Update, 5 April 2020
At the Privy Council on 3 April, Her Majesty was pleased to order that notwithstanding the discontinuance of burials in St Mary and Holy Rood Church and Churchyard, Donington, Lincolnshire, the exception to be added in that the body of Captain Matthew Flinders be interred under the North Aisle of St Mary and Holy Rood Church. The Daily Telegraph noted that this was the first ‘virtual’ Privy Council in history due to coronavirus; she was joined in the video call by four privy counsellors who gathered in a secure cabinet office briefing room.

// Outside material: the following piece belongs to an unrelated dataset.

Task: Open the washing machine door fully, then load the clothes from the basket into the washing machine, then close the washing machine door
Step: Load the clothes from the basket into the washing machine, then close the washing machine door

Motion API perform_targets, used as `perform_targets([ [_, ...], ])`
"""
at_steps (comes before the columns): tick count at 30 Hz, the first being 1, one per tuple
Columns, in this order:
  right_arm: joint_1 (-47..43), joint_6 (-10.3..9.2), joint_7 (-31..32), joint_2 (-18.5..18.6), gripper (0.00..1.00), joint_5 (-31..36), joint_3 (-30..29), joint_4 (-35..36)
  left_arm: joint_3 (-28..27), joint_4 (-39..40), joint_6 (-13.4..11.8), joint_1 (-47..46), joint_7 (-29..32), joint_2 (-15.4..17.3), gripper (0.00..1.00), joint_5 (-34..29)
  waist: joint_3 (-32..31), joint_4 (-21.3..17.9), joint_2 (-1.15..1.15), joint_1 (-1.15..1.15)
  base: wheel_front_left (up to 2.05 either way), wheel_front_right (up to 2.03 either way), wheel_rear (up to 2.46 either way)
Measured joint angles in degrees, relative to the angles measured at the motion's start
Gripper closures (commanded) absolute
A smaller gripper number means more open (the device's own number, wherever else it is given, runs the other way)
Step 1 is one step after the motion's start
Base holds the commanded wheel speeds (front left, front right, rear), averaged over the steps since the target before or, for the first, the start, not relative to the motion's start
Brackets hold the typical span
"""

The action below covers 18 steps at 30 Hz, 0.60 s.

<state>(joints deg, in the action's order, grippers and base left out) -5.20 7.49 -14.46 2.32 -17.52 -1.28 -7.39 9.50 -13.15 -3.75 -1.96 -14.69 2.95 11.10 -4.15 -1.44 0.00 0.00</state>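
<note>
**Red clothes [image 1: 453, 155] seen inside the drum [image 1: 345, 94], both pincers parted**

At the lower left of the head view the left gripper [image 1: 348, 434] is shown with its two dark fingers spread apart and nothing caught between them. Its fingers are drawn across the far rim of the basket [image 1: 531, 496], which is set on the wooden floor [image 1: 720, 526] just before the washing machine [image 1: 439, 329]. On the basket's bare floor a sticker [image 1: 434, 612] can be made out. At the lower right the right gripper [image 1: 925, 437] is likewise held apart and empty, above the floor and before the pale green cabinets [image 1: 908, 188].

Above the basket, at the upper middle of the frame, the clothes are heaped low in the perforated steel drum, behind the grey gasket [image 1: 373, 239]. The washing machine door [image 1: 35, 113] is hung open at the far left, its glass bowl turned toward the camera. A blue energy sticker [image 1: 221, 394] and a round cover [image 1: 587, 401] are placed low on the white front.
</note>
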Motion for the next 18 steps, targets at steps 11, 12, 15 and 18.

Other reburials from Euston’s St James’s
Update, 7 November 2021
While the discovery of the remains of Captain Matthew Flinders was the most high profile case in Euston’s St James’s burial ground, there were in fact 40,000 other human remains in Euston’s St James’s burial ground. HS2 Ltd, working with the Archbishops’ Council of the Church of England, have agreed with Brookwood Cemetery in Surrey for reburials as a result of excavations at St James’s Gardens to take place there.
Brookwood Cemetery was created in 1849 by the London Necropolis Company to house London’s deceased at a time when the capital was unable to accommodate increasing numbers. Then it was connected to the capital by a special railway branch line, and the capital’s dead were taken there by hearse train carriages. Initially there were two stations at the cemetery – the northern one serving the non-conformist side of the cemetery and the southern the Anglican side.

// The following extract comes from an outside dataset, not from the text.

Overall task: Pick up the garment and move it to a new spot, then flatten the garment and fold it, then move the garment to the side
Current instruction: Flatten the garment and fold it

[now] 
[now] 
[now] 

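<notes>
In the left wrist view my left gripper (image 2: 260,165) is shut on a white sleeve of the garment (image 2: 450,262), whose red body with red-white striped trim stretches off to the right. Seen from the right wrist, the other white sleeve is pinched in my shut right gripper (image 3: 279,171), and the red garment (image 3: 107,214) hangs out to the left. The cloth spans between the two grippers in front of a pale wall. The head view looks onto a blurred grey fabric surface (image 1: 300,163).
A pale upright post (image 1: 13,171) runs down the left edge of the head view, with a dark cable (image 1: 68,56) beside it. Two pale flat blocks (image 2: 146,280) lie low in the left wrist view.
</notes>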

The cemetery web page states:
“It is not unusual for the populations London’s burial grounds to be relocated, and Brookwood Cemetery has reburied London’s deceased for over 150 years. The first major reburials took place in 1862 when the construction of Charing Cross Railway station and the routes into it required the burial ground at Cures College in Southwark to be demolished. London’s Euston station was extended westwards in the 1940s and some of the occupants of St James’s Gardens required reburial. Those remains were rehomed at Brookwood so this agreement to rebury the remaining occupants of St James’s Gardens there means that the buried population will remain together.”
Notes and References
. Mynors cites two cases, Re St Peter’s Folkestone  1 WLR 1283 and in Re Warner, Re All Saints, Stand (2007) 10 Ecc LJ 250; these are reviewed and compared with the instant case of Re St. George Chorley  ECC Bla 12, HH David Hodge QC, Deputy Chancellor.
. The legislation for most large infrastructure projects contains broadly similar provisions for the treatment of human remains – London Underground (Jubilee) Act 1993; Channel Tunnel Rail Link Act 1996; Crossrail Act 2008.

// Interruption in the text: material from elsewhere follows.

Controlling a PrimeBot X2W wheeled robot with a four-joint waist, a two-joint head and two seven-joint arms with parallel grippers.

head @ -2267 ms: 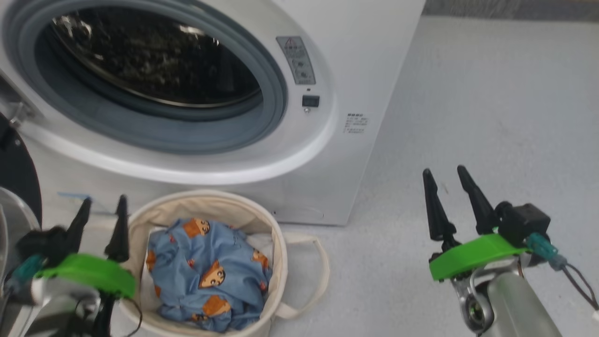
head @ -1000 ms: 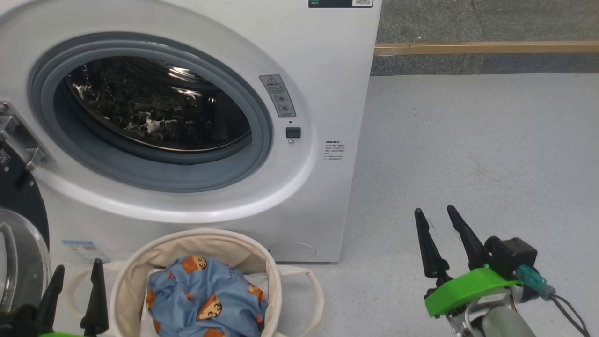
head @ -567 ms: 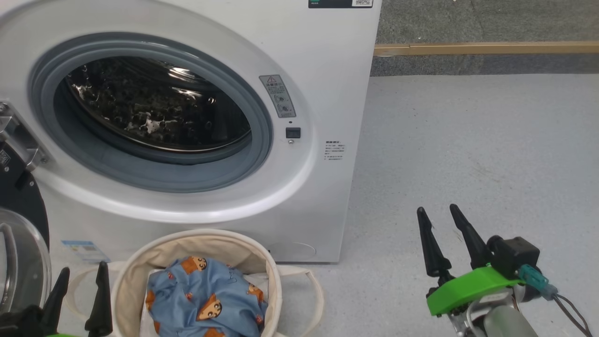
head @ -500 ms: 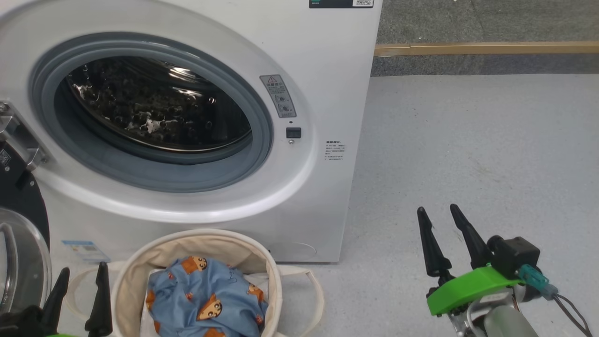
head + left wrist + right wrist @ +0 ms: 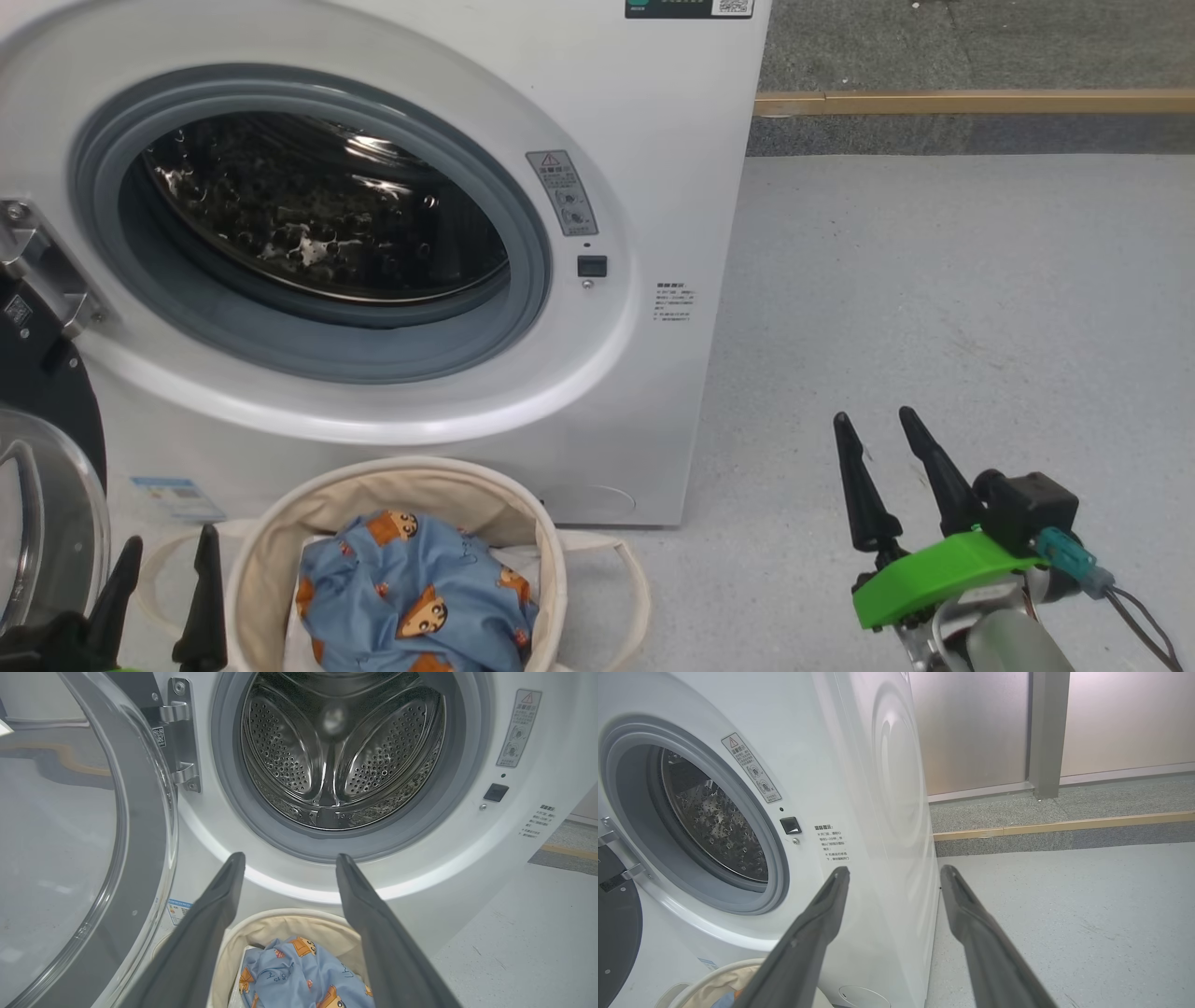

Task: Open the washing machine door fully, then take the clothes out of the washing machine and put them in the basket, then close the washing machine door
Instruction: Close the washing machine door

. The exhumation and treatment of the remains of Richard III was according to the conditions of a Licence issued to Leicester University by the Secretary of State for Justice, which was subject to an unsuccessful judicial review.
. During the Jubilee Lines Extension under the 1993 Act, although 647 sets of remains were removed from site of the Cistercian monastery of St Mary Stratford Langthorne during the development of the Stratford Market Depot of the Jubilee Line, neither the locations of the excavations nor the re-burials (at the Cistercian Mount St. Bernard Abbey, Leicestershire) were on consecrated ground.
With acknowledgements to Peter Collier, David Lamming and Ian Blaney for their helpful comments and information.